WORK REQUEST => Your task is to repeat exactly the lines below between the line holding "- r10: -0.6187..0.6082" and the line holding "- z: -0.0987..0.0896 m", inclusive, and only those.

§

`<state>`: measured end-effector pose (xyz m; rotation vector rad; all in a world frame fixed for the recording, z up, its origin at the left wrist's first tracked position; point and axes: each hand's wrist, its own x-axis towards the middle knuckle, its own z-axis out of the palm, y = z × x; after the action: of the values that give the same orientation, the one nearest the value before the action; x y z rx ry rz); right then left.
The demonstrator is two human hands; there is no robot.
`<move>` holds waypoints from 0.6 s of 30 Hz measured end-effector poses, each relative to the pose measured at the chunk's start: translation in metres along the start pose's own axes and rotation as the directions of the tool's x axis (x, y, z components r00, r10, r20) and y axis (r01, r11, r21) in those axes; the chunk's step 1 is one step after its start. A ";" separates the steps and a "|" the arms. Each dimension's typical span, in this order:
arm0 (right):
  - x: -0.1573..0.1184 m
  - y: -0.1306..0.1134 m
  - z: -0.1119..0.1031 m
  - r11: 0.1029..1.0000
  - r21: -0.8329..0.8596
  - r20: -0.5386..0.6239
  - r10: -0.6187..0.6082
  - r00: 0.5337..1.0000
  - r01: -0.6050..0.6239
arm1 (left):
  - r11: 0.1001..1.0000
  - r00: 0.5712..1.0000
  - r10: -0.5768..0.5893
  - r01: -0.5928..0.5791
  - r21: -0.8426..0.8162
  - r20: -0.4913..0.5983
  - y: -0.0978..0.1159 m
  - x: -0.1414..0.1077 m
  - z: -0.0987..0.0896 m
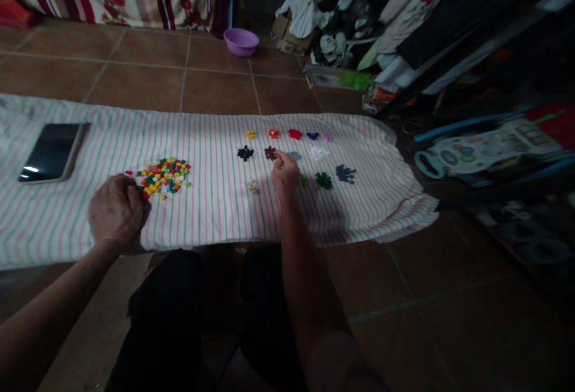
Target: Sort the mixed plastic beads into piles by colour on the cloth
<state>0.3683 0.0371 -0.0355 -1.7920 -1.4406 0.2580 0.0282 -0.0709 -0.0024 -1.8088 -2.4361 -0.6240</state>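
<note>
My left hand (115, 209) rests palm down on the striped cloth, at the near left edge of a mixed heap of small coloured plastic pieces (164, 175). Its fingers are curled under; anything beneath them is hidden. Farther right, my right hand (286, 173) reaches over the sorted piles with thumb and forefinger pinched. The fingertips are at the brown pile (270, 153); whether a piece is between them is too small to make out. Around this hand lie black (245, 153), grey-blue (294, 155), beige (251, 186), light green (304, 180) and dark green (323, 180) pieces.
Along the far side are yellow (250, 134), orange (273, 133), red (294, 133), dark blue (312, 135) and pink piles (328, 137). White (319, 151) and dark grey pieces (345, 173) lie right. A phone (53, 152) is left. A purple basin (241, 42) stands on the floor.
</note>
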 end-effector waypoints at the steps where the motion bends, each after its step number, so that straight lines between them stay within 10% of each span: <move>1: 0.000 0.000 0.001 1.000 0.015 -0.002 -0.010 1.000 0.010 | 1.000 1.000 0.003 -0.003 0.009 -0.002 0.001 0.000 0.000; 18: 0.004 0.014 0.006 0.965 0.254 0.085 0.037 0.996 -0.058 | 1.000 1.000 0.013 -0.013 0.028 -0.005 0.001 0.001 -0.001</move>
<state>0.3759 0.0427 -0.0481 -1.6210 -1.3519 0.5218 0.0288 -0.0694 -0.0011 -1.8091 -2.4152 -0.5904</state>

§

EXERCISE RESPONSE =>
  - r10: -0.6187..0.6082
  - r00: 0.5337..1.0000
  - r01: -0.6050..0.6239
arm1 (left):
  - r11: 0.1001..1.0000
  - r00: 0.5712..1.0000
  - r10: -0.5768..0.5893
  - r01: -0.5928..0.5791
  - r21: -0.8426..0.8162
  - r20: -0.4913..0.5983
  - y: -0.0978..0.1159 m
  - x: -0.1414..0.1077 m
  - z: -0.0987..0.0896 m

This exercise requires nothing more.